--- PROBLEM STATEMENT ---
Copy the listing below in full, exactly.

[[ DATASET CONTENT open ]]

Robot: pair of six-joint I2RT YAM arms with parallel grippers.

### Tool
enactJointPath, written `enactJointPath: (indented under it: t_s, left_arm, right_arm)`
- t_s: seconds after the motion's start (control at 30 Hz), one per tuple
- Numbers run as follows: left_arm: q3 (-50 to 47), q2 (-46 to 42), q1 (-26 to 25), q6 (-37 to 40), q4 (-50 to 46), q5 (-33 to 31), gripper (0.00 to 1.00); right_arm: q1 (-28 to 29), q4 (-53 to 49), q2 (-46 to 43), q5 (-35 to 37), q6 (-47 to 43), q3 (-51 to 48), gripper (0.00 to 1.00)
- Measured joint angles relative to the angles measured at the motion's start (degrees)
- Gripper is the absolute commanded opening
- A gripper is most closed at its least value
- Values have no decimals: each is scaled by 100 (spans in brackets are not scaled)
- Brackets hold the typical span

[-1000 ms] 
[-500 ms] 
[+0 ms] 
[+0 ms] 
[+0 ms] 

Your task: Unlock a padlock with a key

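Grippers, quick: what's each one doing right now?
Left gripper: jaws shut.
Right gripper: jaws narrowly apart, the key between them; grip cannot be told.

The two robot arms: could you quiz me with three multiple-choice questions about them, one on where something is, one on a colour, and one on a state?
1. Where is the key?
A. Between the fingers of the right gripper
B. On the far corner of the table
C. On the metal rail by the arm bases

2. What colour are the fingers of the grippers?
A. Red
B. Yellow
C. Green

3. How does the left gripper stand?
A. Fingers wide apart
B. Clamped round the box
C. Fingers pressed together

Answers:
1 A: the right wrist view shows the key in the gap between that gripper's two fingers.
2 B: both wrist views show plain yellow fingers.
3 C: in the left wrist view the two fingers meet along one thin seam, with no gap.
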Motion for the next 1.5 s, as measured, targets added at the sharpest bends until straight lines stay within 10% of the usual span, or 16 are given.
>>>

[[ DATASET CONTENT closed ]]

--- ANSWER BOX ---
Robot: pair of six-joint I2RT YAM arms with parallel grippers.

### Tool
enactJointPath, written `enactJointPath: (indented under it: t_s, left_arm, right_arm)`
- t_s: seconds after the motion's start (control at 30 Hz), one per tuple
- Numbers run as follows: left_arm: q3 (-50 to 47), q2 (-46 to 42), q1 (-26 to 25), q6 (-37 to 40), q4 (-50 to 46), q5 (-33 to 31), gripper (0.00 to 1.00); right_arm: q1 (-28 to 29), q4 (-53 to 49), q2 (-46 to 43), q5 (-35 to 37), q6 (-47 to 43), q3 (-51 to 48), gripper (0.00 to 1.00)
- Measured joint angles relative to the angles measured at the motion's start (degrees)
- Gripper is the absolute commanded opening
- A gripper is most closed at its least value
- Values have no decimals: each is scaled by 100 (spans in brackets are not scaled)
- Brackets hold the typical span

[-1000 ms] 
[-500 ms] 
[+0 ms] 
[+0 ms] 
[+0 ms] 

Your task: Unlock a padlock with a key

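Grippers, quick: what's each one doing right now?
Left gripper: jaws shut.
Right gripper: jaws narrowly apart, the key between them; grip cannot be told.

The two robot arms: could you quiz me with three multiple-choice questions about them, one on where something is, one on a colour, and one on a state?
1. Where is the key?
A. Between the fingers of the right gripper
B. On the far corner of the table
C. On the metal rail by the arm bases

2. What colour are the fingers of the grippers?
A. Red
B. Yellow
C. Green

3. How does the left gripper stand?
A. Fingers wide apart
B. Clamped round the box
C. Fingers pressed together

Answers:
1 A: the right wrist view shows the key in the gap between that gripper's two fingers.
2 B: both wrist views show plain yellow fingers.
3 C: in the left wrist view the two fingers meet along one thin seam, with no gap.
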Motion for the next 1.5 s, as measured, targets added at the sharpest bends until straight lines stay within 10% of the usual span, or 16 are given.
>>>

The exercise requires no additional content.